Correlation coefficients

Data analysis for correlation for differnet datasets

Below are plots of 4 data sets: The left - top (a. linear relationship between time and score); the right -top (b. nonlinear relationship); the left - bottom(c. linear relationship + one outlier); the right bottom (d. nonlinear relationship, using R data set “pressure”)

R code for calculation of the different correlations:

cor(x, y, method = c(“pearson”, “kendall”, “spearman”))

Calculation for correlation

Download the data for plot a, and load the data … , suppose the data for (a) in loaded into data frame “dat” in R and data for (d) is loaded into “dat1”.

#pearson correlation
cor(dat$time, dat$score, method = "pearson")

## [1] 0.951577

#spearman correlation
cor(dat$time, dat$score, method = "spearman")

## [1] 0.9537421

#kendall's $\tau$ correlation
cor(dat$time, dat$score, method = "kendall")

## [1] 0.8390531

For data set show in a: according to its scatter plot (linear, and no outliers), the pearson correlation is the best choice. The sample pearson correlation is 0.95.
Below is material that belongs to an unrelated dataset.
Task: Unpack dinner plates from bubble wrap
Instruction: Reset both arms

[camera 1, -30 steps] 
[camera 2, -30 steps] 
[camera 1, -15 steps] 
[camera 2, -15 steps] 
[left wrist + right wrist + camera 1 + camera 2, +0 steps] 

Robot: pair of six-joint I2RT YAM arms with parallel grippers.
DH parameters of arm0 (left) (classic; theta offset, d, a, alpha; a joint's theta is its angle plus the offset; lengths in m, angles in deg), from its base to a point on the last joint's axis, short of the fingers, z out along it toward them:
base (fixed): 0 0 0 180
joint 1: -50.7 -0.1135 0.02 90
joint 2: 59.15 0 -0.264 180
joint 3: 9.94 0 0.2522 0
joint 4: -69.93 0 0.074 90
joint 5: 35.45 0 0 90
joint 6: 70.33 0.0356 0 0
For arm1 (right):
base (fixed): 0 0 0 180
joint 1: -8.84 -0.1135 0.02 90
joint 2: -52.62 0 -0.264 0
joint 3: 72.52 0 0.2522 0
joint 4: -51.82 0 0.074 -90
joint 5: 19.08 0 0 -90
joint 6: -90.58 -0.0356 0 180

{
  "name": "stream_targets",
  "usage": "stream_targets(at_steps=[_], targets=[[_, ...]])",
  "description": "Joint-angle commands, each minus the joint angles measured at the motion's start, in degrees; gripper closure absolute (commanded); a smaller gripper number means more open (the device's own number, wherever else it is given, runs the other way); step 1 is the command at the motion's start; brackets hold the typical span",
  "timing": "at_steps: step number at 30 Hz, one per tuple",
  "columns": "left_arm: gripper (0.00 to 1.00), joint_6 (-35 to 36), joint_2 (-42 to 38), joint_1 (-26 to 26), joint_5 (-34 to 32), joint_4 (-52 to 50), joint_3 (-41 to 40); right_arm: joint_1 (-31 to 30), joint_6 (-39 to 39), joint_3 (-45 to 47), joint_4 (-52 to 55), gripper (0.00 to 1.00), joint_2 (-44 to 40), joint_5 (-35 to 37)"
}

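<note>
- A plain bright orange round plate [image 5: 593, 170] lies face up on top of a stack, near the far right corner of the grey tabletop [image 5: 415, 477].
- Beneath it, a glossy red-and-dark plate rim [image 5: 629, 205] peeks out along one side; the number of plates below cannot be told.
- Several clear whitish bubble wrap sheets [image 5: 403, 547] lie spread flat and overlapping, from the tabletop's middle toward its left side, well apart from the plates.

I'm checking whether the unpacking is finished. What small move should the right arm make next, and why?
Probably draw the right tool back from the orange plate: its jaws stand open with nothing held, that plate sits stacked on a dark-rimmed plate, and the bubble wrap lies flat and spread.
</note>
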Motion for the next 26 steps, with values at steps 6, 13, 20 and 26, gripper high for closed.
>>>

For data set show in d: according to its scatter plot (nonlinear - montoic relationship ), the pearson correlation may not be a good choice. We use spearman correlation or kendall’s-tau. The sample spearman correlation is 0.95. The sample kendall’s-tau is 0.84.

Correlation tests

A general way of a null hypothesis for a correlation is:

H0: No [monotonic, linear, …] association between the two variables. (\(H_0: \rho =0\))

H1: Two variables are related in a [monotonic, linear, …] way (\(H_1: \rho \ne 0\))

Note: for theses correlation tests, a significant result (p-value < the level of significance) does not necessarily indicate the strength of the association. For example, a situation where a p-value = 0.001, may not have a stronger association than a situation with a p-value value of p = 0.04.

Example: Use the R cars data. Test if dist and speed are related.

plot( cars$speed,  cars$dist, xlab="speed",  ylab = "dist")

Two quantitative variables are linearly related and there are no outliers. The pearson correaltion shall be ok for the problem.

rout = cor.test(cars$speed,  cars$dist)
rout

## 
##  Pearson's product-moment correlation
## 
## data:  cars$speed and cars$dist
## t = 9.464, df = 48, p-value = 1.49e-12
## alternative hypothesis: true correlation is not equal to 0
## 95 percent confidence interval:
##  0.6816422 0.8862036
## sample estimates:
##       cor 
## 0.8068949

The sample (pearson) correlation coefficient between dist and speed is 0.9279869. The statistic is 0.8068949and the corresponding p-value is 0. We can conclude that two variables are related.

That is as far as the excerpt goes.